Des remarques ont été faites sur la rareté des modèles esthétiques à peau noire dans les publicités. On peut penser que les médias jouent un rôle d’incitateur indirect en véhiculant comme seul canon de beauté des femmes métisses ou au teint clair (45). Mais leur incitation est aussi directe via des publicités pour produits éclaircissants dans la presse féminine « Afro ». Dans le magazine Amina, leader en France sur ce marché, ces publicités représentaient 11% du magazine en 2006 et 2007 (en terme de pages), et 6% en 2008 (48). Dans le numéro de mars 2015 nous avons relevé de la publicité pour 19 marques différentes d’éclaircissants. Voici quelques exemples de slogans publicitaires:

« QEI+ : Qualité Extrême Intense, pour la beauté et le soin de votre corps. Teint clair, pur et sain. Conseillé en parapharmacie et en cabinet de dermatologie ».

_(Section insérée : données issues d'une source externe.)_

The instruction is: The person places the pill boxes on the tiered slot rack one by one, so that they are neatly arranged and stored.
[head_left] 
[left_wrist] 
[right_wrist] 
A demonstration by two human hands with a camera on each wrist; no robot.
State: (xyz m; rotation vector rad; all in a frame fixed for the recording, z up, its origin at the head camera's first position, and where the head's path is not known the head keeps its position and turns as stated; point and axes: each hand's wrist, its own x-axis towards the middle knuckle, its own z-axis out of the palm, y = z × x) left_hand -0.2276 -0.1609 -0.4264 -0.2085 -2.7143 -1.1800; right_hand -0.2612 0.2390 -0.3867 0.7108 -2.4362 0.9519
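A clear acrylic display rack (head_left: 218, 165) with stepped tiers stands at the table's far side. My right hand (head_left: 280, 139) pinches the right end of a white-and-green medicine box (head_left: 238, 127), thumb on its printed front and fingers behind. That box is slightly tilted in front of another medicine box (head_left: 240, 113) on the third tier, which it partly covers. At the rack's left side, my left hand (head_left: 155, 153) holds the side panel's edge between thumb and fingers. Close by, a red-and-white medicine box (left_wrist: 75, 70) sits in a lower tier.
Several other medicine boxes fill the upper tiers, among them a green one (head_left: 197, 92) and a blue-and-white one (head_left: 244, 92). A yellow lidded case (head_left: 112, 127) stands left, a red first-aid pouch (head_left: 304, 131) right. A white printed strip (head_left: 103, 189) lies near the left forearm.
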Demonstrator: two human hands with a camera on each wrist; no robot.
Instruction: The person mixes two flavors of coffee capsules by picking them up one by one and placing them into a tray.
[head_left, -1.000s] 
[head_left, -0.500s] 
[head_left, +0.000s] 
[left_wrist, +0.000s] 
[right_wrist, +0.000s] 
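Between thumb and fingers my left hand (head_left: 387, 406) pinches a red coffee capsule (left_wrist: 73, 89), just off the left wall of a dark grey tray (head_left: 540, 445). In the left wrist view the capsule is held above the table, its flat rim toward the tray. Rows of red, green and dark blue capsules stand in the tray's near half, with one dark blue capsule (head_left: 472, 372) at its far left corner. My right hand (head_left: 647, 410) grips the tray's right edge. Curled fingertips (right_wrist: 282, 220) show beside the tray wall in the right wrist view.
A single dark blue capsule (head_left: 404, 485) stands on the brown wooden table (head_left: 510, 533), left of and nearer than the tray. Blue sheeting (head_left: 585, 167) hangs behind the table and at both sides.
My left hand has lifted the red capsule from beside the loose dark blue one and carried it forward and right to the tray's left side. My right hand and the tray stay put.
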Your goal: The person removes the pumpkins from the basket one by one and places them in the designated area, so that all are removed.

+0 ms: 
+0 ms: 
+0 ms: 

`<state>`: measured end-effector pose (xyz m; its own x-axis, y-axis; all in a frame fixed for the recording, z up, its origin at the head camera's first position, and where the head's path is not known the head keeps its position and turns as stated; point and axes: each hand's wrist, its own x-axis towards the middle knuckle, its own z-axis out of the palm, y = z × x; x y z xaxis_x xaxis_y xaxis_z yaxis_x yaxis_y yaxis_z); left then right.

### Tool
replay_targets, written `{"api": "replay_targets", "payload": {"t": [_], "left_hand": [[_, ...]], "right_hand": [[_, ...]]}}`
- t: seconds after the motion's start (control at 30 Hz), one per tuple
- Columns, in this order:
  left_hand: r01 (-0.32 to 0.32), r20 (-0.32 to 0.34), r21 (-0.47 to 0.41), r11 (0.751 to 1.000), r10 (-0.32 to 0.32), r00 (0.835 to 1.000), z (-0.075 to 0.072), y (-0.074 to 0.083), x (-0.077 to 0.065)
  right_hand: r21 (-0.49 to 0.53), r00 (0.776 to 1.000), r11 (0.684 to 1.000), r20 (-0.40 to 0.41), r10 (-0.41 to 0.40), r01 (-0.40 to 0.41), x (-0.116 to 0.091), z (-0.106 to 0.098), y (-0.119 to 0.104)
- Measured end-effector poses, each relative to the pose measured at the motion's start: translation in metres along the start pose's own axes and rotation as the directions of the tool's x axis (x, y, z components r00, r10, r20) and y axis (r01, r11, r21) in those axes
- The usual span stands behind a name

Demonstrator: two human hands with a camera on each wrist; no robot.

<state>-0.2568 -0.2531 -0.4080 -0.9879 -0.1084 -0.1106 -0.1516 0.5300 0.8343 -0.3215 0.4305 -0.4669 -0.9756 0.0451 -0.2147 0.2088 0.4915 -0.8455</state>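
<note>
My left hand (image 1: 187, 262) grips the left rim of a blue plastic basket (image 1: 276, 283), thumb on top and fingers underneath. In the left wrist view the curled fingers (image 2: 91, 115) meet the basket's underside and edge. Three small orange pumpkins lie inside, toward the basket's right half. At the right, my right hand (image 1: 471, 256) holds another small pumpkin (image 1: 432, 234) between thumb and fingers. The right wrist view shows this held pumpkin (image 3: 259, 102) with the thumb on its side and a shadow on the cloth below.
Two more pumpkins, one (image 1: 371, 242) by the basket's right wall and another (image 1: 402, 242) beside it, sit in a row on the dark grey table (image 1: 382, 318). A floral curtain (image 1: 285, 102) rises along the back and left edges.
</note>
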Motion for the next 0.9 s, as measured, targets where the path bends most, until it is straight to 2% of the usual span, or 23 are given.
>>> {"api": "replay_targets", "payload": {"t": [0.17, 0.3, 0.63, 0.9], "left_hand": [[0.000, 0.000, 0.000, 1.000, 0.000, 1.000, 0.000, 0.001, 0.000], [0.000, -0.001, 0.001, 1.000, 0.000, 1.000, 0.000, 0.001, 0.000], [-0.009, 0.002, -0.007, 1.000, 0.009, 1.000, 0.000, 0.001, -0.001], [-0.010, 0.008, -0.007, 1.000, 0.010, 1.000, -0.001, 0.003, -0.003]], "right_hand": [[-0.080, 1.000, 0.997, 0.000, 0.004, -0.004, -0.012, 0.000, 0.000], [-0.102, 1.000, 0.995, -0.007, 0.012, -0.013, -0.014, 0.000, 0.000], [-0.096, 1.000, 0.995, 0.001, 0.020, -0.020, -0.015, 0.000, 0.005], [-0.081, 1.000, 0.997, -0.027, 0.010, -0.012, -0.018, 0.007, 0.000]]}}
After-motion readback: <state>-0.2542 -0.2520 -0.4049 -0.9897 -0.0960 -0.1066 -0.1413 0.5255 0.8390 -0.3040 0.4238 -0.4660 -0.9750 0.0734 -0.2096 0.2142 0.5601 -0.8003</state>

« First Lady : Kit embellissant et ultra-éclaircissant »

« Royal White : secret d’un teint clair et lumineux »

4.2.1.2.6 Le travail

Le caractère utilitaire de la DV pour chercher un emploi est parfois évoqué (3,45). L’importance du teint dans l’environnement professionnel a été peu évoquée dans nos entretiens. La question du travail ramenant à l’idée d’une possible discrimination raciale, elle a pu être volontairement écartée par les femmes interrogées. Si deux patientes ont émis l’idée qu’il était plus simple de trouver un travail lorsqu’on est claire, la recherche d’un emploi n’est pour autant pas apparue comme une motivation pour se dépigmenter.

71 4.2.1.2.7 Importance de cette pratique en France

Sur l’importance de la DV en France comparativement à l’Afrique, les avis étaient partagés. Un comparatif de prévalence n’est à ce jour pas possible. En pratique, tout indique que la DV est importante dans notre pays; dans une étude menée en région parisienne auprès de patients à peau noire consultant en dermatologie, on retrouvait 25,8% de femmes adultes d’origine africaine pratiquant la DV (13).

On peut se demander si cette pratique est plus souvent initiée en Afrique qu’en France ? Dans une étude menée à Paris sur les complications secondaires à l’usage des éclaircissants, 69% des femmes recrutées avaient débuté leur pratique en Afrique, 31 % en France (toutes étaient nées en Afrique) (28). Si on regarde notre échantillon, 5 femmes ont débuté en France et 9 en Afrique. Dans son expérience, le Dr Antoine PETIT, note que le mode de vie européanisé ne représente pas un frein à la pratique de la DV (49), et ce d’autant plus que le caractère cosmopolite de Paris pourrait amener certaines femmes à s’initier à cette pratique auprès d’autres communautés que la leur (3). Pourtant dans notre travail il a été suggéré que les enfants ayant grandi en France se dépigmenteraient moins. Deux hypothèses explicatives ont été avancées par les femmes :

- D’autres habitudes d’entretien de la peau seraient données aux enfants et à leurs mamans dès tout petit. La recommandation du Dexeryl® par le médecin a été citée en exemple. - Une autre hypothèse serait que la symbolique « positive » du teint clair est moins présente

en France.

Une différence de prévalence et de mode de pratique serait à rechercher entre femmes ayant grandi en France versus en Afrique. Les raisons d’une telle différence si elles existent pourraient ouvrir de nouvelles pistes de prévention.

4.2.1.2.8 Une pratique universelle

Nous l’avons vu en introduction, ce désir de changement de teint n’est pas propre aux femmes africaines, de nombreuses autres populations à travers le monde cherchent à éclaircir (14) ou à brunir (comme les occidentales utilisant les cabines à UV). Ce désir universel de changement de teint est à noter ; pour le Dr Fatimata Ly (dermatologue à Dakar, présidente de l’association internationale d’information sur la dépigmentation artificielle), il existerait un teint universel idéal recherché par toutes les femmes, le teint marron (50).

72 Ces données qui relativisent la DV, la reléguant au rang de phénomène de mode ne permettent pas pour autant d’expliquer les motivations de chaque communauté, motivations qui ne sauraient être calquées les unes sur les autres.